»»

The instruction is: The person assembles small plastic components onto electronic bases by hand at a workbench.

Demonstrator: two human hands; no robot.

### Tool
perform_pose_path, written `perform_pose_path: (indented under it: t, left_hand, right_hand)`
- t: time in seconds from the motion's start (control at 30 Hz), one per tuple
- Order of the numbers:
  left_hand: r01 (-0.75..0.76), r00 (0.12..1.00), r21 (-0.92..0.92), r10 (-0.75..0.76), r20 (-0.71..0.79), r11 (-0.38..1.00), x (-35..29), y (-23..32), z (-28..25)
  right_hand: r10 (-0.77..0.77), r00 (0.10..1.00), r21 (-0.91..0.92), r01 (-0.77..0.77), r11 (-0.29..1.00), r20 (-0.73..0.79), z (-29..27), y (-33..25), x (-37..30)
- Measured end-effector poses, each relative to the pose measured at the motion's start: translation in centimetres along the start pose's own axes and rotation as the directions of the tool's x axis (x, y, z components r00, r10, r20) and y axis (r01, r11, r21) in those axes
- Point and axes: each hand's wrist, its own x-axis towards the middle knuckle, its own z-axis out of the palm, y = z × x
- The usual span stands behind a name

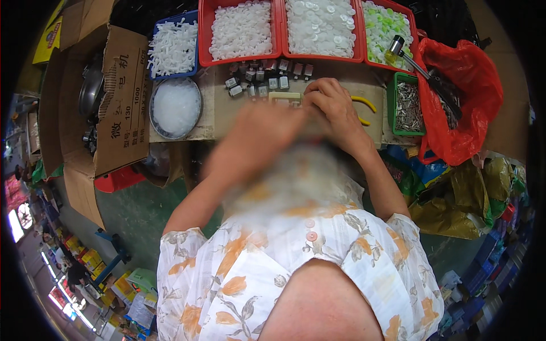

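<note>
My left hand [263, 132] is smeared by motion in front of the bench, its fingers close to those of my right hand. The fingers of my right hand [333, 108] are bent and pressed together at the bench's near edge; what they hold is hidden. Just beyond both hands lies a cream-coloured plastic block [284, 98], partly covered by them. Several small metal motors [263, 91] stand in a loose cluster behind it. To the right of my right hand, yellow curved tool handles [367, 103] stick out, the rest of that tool being hidden.
Red trays [278, 34] of white and green plastic parts line the back. A blue tray [197, 45] and a round metal bowl [199, 116] stand left, beside a cardboard box [133, 113]. At right are a green tray [392, 108], a hammer [421, 69] and a red plastic bag [480, 85].
</note>
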Motion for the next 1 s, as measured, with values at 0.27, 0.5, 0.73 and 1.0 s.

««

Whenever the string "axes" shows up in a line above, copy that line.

_ANSWER BOX_
- Measured end-effector poses, each relative to the pose measured at the motion's start: translation in centimetres along the start pose's own axes and rotation as the directions of the tool's x axis (x, y, z components r00, r10, r20) and y axis (r01, r11, r21) in those axes
- Point and axes: each hand's wrist, its own x-axis towards the middle knuckle, its own z-axis out of the palm, y = z × x

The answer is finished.